“Through Music to the Brain”

Spring, 2004
Presbyterian College,
Clinton, South Carolina

Ann Stoddard, Curator


Piece #1: 

“Please help us understand insect brains by expressing your musical tastes.” 

(No insult to your musical tastes is implied at all!)


Visitors to the gallery help us understand neural events in insect brains through indications of music appreciation.

The story:

Collaborations with neuroscientists have kept me on my toes for some years.  One of them, Christoph von der Marsburg, proposed many years ago that synchronous rhythmic firing was a principle information- bearing phenomenon in a neural network.  Meanwhile another of my long term collaborators, Jim Bower, one of the fathers of computational neuroscience, was building ever better computer programs to represent biologically realistic neural networks.  While more and more is known about the brain, no one knows how to interpret the brain’s internal patterns, the internal coding scheme.

As the great physicist Freeman Dyson has observed, science is most often driven by the availability of new instruments to measure reality in new ways.   A new instrument did appear about a decade ago, in this case in the form of tiny electrodes that are made using technology  similar to that used to make computer chips.  These can be placed inside the brains of living insects, allowing measurements of patterns of neural firing events deep inside a brain.

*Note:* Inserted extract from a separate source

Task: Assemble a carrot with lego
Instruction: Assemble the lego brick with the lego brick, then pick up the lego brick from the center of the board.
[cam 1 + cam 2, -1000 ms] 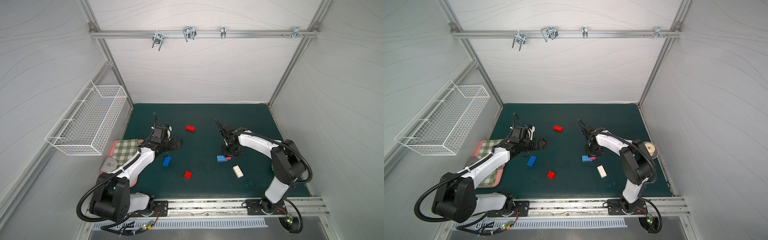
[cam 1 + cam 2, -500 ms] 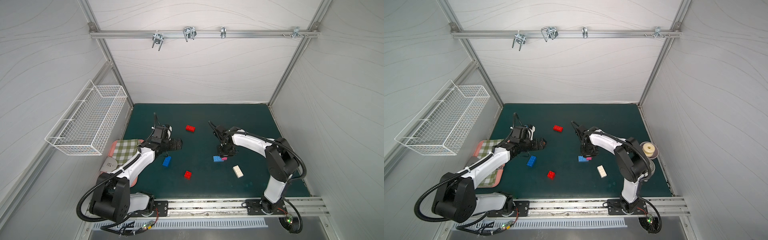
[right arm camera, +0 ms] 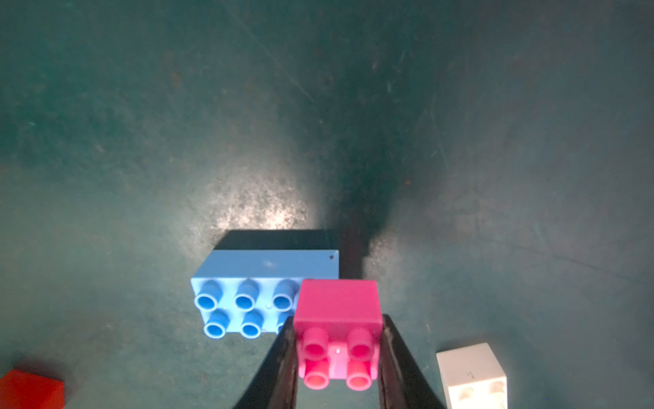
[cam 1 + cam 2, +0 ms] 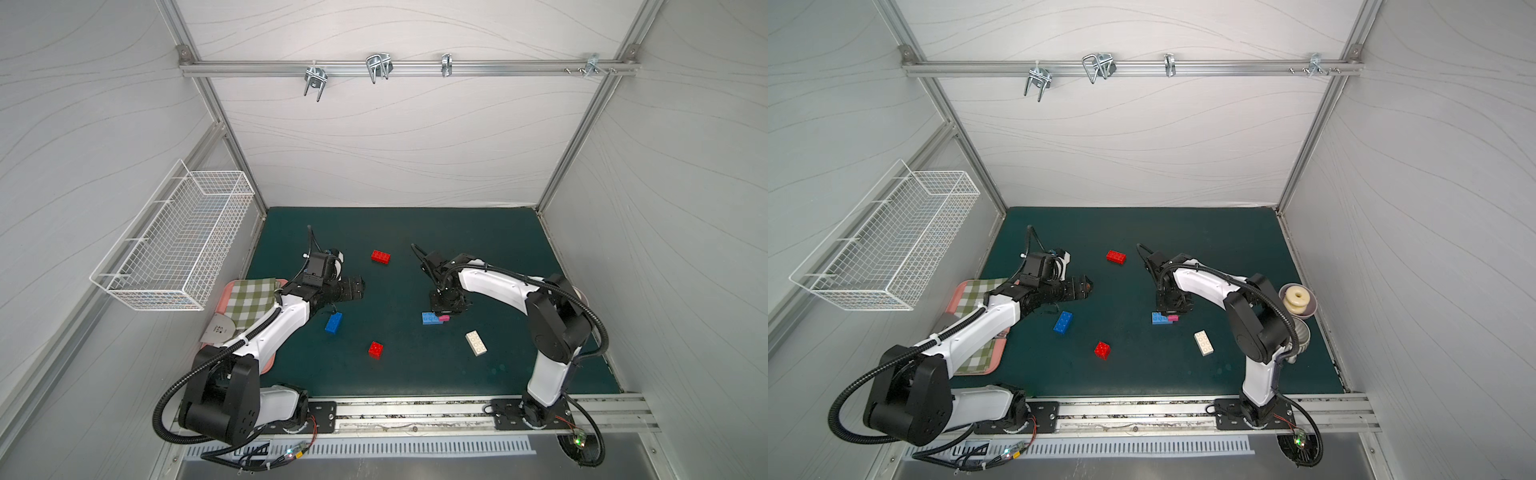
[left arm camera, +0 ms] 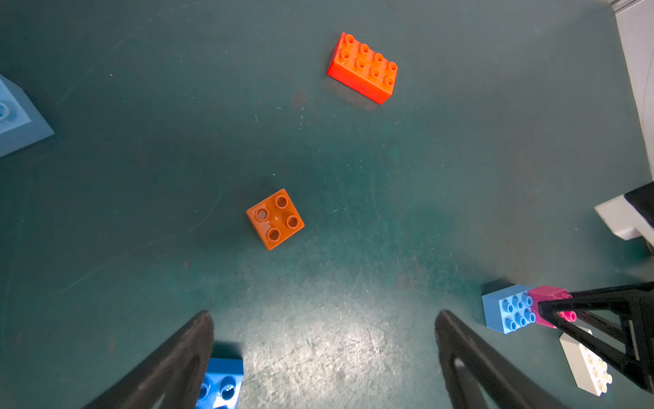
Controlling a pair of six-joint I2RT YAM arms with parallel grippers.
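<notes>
- The right gripper (image 3: pixel 338 320) pinches the pink brick (image 3: pixel 338 301) by two opposite sides, studs up.
- The pink brick sits over one end of the light-blue brick (image 3: pixel 262 279), which lies studs-up a little right of the worktop's (image 4: pixel 415 374) centre. Whether the studs have fully engaged, I cannot tell.
- The step in hand looks like pressing pink onto blue. To do it well, keep the pink brick square to the stud rows, push straight down, and let go only once it sits flush.
- The blue brick is unbraced and loaded at one end, so a slanted push could tip or slide it.
- The white brick (image 4: pixel 476 343) lies just beside, toward the front right corner, and the fingers should stay clear of it.
- The left gripper (image 5: pixel 322 315), spread wide and empty, hovers over the small orange brick (image 5: pixel 275 219) left of centre.
- Two red bricks (image 4: pixel 380 256) (image 4: pixel 375 349) and a dark-blue brick (image 4: pixel 333 323) lie loose, so most of the stacking remains.
</notes>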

So what to make of the new data?  The two most common approaches are to analyze data using mathematical techniques and to make graphical representations of it.  In late 2003, Jim Bower asked me to try a third technique.  Since the working hypothesis is that synchronization and periodicity are important, why not turn the data into music, which emphasizes these qualities?  Maybe something surprising will become audible.

We sought out Kevin Daly, who had actually tried this already.  He gathers data from the olfactory bulbs of moths that are being exposed to a series of odorants.   The music he made from this data was interesting, but did not seem to clarify what core structure was actually present in the data.  You can make even random numbers sound like music.  A musical rendering of data ought to reflect something in the data that’s really there even though we didn’t notice it before.

Over the recent holidays I connected some of Kevin’s moth data to a software system that can turn it into music in a myriad of ways.  I have been listening for the past weeks to music derived from the firing patterns in the olfactory bulb of a particular moth that was exposed to a sequence of several dozen odorants.

So far the music hasn’t displayed any overwhelmingly obvious structure, although there are interesting moments.  But the music might very well become informative if I find an appropriate mapping of data to music.

I need your help to do that.  You are listening to music that changes every few seconds.  What is happening is that the mapping of moth brain data into music is changing over time. 

Please press on the big silver button whenever the music sounds “good.”  

I will go over the favorably marked sections to find out what visitors were hearing.  In this way I might accelerate the search for a useful musical mapping of the data.

Please be honest and don’t press the button when the music sounds random.  To correct for this possibility, I am occasionally letting the system play music that really IS random.  So if someone hits the button during one of those periods, I’ll throw out the surrounding button hit records, on the assumption you were just fooling around.

Science is how we can see more of nature, the most precious and lovely stuff we are so fortunate to have inherited in this world.  Please join in me in the use of esthetics to both further science and celebrate it.

Piece #2)

“Face the music”


The story:

One of the pleasures of working with neuroscientists is that once in a while research leads to new computer capabilities.  This happened in the case of Chistoph von der Marsburg and his former student Hartmut Neven.  We have worked on ways to use ideas about how the brain is able to interpret images in order to create programs on computers that are surprisingly good at recognizing objects placed in front of a camera.

In particular, we’ve been interested in the human face.

In this exhibit, one visitor at a time will stride up to a camera and make funny faces.  These result in immediate and wonderful visual and musical effects.

Piece #3:

“Motion into Shape”


The story:

The long term potential of virtual reality in my fondest expectations includes the expansion of the range of means of expression between people.  Specifically, I hope culture will expand to include what I call “Post-symbolic communication.”  This means that people would be able to create content and events within a shared virtual world with a level of speed, ease, and fluency comparable to that of spoken language in the current era.  One could create the world instead of, or in addition to symbolizing it.  The result would be open in possibility, like a dream, but taking place in an intentional waking state, while also being collaborative, like talking.  It would be concrete, but without the limitations we normally associate with concreteness, so abstraction would become an option, rather than a necessity.

The primary obstacle to achieving this potential future is the user interface to support this kind of fluency in world improvisation.

As a tiny step in the direction of imagining this interface, I have created an installation in which body motions are instantly turned into shapes and activities in a virtual world.  This installation has appeared in various forms over time, in places like the Brooklyn Bridge Anchorage, the Roskilde Museum of Modern Art, and the Exit Art Gallery in NYC.